Cieszy nas kierunek i filozofia zaktualizowanej średniookresowej strategii rozwoju kraju – w szczególności uwypuklenie potrzeby strategicznego wsparcia z poziomu polityk krajowych dla miast subregionalnych, które są kluczowymi ogniwami rozwoju policentrycznego, bardziej zrównoważonego terytorialnie. Z punktu widzenia potrzeb planowania różnego rodzaju polityk publicznych, ale w szczególności dla potrzeb tzw. terytorializacji – czyli lepszego dopasowania polityk, w tym polityk sektorowych, do potrzeb konkretnych terytoriów – o wiele przydatniejsza jest klasyfikacja uwzględniająca wyposażenie danego miasta, czy ośrodka miejskiego w tzw. funkcje centralne. Chodzi przede wszystkim o funkcje o charakterze usługowym, które miasto pełni nie tylko wobec swoich mieszkańców, ale z których korzysta także ludność spoza niego.
To może za mocne stwierdzenie, ale nowa strategia, opierając się częściowo na wynikach naszego raportu „Hierarchia funkcjonalna miast w Polsce i jej przemiany w latach 1990–2020”, pozwala wreszcie oderwać się od prostych kategoryzacji miast ze względu na przedział wielkości mierzony liczbą ludności, czy statusem administracyjnym. Z tej perspektywy często nie widać różnic między takimi miastami jak np. Nowy Sącz, Limanowa, czy Wieliczka – wszystkie to wszak miasta powiatowe, ale w rzeczywistości pełnią bardzo różną rolę. Przechodząc do podziału miast ze względu na ich faktyczne wyposażenie funkcjonalne, możemy lepiej odzwierciedlić zróżnicowanie ich roli, zidentyfikować zasięg ich oddziaływania w przestrzeni. Nie jest to wprawdzie dokument operacyjny i jego skuteczność będzie zależała od tego, na ile uda się kontynuować tę filozofię w ramach konkretnych działań.

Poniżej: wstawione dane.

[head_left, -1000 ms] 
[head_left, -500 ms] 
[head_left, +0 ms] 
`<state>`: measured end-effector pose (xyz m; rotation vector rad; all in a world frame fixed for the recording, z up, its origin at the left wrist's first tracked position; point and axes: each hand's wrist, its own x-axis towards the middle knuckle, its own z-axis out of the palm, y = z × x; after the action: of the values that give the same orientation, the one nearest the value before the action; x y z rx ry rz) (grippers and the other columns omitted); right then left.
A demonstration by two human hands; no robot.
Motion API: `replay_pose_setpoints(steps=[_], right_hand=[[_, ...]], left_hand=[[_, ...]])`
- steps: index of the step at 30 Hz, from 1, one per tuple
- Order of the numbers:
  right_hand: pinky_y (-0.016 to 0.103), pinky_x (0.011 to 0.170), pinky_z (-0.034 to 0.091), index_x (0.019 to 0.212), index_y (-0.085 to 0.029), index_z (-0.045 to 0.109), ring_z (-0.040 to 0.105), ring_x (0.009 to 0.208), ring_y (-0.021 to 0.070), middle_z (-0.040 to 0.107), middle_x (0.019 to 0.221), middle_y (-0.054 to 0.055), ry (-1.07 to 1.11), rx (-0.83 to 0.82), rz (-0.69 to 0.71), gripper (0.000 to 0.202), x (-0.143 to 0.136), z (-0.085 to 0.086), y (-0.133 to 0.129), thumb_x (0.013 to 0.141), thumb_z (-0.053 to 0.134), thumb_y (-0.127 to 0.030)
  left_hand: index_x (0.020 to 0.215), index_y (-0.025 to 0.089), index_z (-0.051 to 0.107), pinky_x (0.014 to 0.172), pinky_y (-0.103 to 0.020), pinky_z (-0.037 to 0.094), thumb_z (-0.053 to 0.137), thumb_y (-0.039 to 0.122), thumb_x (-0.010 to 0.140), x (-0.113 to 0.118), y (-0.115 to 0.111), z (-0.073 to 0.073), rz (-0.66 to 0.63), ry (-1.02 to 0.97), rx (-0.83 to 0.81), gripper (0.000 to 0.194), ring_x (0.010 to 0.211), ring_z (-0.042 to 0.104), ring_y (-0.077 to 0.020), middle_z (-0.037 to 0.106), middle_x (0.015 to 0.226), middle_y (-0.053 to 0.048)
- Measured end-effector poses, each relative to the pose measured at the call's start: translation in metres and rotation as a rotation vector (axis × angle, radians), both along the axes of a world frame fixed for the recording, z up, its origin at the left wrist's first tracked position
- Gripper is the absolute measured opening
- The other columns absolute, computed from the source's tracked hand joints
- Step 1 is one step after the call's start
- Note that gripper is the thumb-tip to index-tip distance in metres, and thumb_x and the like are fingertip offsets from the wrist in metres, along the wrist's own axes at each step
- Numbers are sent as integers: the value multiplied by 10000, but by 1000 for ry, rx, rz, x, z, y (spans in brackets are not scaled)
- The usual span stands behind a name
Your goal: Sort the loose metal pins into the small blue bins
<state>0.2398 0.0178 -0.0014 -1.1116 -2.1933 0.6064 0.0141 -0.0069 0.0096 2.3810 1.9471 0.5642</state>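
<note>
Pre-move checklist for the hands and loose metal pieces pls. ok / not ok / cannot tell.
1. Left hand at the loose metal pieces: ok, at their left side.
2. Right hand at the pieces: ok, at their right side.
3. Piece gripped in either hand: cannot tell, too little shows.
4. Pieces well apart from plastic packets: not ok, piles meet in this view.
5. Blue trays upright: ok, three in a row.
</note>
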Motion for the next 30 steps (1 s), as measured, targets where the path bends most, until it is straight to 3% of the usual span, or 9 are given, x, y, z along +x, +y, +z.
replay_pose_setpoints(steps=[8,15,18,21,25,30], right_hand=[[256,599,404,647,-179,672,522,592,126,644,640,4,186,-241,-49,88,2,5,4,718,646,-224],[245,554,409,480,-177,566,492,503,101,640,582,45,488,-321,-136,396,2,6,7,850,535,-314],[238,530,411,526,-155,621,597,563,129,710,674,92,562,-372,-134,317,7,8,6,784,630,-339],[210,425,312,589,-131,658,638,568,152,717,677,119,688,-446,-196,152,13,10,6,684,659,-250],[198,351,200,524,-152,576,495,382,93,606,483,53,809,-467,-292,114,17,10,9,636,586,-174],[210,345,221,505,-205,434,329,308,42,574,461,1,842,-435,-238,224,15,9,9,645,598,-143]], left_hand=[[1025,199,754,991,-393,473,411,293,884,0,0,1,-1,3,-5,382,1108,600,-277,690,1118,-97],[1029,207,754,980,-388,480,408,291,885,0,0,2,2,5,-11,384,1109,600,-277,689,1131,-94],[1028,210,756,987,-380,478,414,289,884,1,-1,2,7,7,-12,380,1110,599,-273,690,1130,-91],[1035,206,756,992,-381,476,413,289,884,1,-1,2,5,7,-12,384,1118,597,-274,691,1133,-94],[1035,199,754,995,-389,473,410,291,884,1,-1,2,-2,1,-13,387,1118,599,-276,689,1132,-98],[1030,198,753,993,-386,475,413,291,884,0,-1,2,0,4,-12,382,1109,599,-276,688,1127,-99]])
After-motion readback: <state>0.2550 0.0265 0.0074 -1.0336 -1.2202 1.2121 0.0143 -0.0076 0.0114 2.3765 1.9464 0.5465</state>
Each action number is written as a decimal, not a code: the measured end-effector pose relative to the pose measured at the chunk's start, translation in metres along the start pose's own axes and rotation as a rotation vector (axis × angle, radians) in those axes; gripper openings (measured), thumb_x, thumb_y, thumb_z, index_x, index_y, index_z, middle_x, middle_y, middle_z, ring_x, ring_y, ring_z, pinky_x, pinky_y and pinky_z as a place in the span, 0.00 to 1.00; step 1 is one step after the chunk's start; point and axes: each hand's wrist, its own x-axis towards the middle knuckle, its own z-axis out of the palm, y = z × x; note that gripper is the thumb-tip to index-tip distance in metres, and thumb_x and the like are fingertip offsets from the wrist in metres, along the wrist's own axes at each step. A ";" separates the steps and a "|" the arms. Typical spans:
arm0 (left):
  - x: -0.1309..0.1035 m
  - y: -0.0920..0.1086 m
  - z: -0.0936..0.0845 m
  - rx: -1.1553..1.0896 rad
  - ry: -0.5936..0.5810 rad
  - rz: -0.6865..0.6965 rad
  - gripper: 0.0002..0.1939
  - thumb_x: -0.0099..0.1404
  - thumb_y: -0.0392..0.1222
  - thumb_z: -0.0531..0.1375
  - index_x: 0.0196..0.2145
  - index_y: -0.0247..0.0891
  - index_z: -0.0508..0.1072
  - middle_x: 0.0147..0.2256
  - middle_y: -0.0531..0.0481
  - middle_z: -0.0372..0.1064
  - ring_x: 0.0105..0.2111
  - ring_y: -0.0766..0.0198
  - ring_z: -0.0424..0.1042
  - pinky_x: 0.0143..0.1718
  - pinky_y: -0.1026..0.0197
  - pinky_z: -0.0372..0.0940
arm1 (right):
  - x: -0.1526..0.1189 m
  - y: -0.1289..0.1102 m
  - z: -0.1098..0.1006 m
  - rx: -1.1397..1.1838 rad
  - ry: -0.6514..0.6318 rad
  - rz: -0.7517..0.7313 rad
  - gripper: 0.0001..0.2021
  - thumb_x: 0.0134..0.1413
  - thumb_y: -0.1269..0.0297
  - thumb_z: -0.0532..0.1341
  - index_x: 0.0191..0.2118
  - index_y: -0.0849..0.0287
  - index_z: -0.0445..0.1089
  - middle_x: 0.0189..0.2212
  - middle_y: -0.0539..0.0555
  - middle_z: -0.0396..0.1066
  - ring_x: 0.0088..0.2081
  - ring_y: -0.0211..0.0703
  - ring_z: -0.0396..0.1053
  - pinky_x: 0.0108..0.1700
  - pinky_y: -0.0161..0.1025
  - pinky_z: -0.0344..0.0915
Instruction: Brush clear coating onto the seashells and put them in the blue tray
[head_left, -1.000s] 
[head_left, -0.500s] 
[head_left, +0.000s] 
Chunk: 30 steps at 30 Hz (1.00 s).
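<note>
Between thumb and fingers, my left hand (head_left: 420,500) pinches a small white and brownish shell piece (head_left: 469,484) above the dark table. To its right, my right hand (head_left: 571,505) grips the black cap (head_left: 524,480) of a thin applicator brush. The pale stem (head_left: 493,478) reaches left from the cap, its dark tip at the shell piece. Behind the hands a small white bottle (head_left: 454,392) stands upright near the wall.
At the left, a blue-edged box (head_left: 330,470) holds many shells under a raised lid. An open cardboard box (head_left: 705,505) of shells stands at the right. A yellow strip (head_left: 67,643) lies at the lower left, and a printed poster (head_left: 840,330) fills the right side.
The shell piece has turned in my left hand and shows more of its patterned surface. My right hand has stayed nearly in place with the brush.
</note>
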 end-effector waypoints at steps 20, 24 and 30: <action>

To już się powoli dzieje. Widzimy to na przykładzie dyskusji o projekcie zintegrowanej sieci kolejowej. Jest tam myślenie o miejskiej sieci osadniczej jako systemie zhierarchizowanym i współzależnym. To bardzo istotne, ponieważ jednym z warunków zachowania wieloośrodkowego rozwoju kraju jest nie tylko sieć miast względnie równomiernie „obsługujących” przestrzeń całego kraju, ale także połączenie ich efektywną siecią komunikacyjną. Siecią, która umożliwi sprawny przepływ dóbr i osób, ale także powiąże lepiej tzw. zaplecze miast z miastem centralnym, w szczególności transportem publicznym. To dopiero pozwoli wykorzystać w pełni ten potencjał policentryczności naszego kraju.
Nowa strategia to nie gwarancja, ale z pewnością szansa na uratowanie miast subregionalnych od zapaści. Wskazanie wprost ośrodków, które wymagają szczególnej uwagi z poziomu krajowego jest bardzo ważne. Zindywidualizowanie wsparcia byłoby dużym sukcesem.
Dobrym narzędziem do tego byłoby przygotowanie dla każdego z nich kart rozwoju i kontraktów terytorialnych, czyli zestawu działań inwestycyjnych dla konkretnego terytorium. Nie chodzi też o ręczne, centralne sterowanie miastami, ale wsparcie w działaniach, których nie są w stanie podjąć samodzielnie – np. wybudować most czy stworzyć linię kolejową, wzmocnić i poprawić jakość określonych usług itd.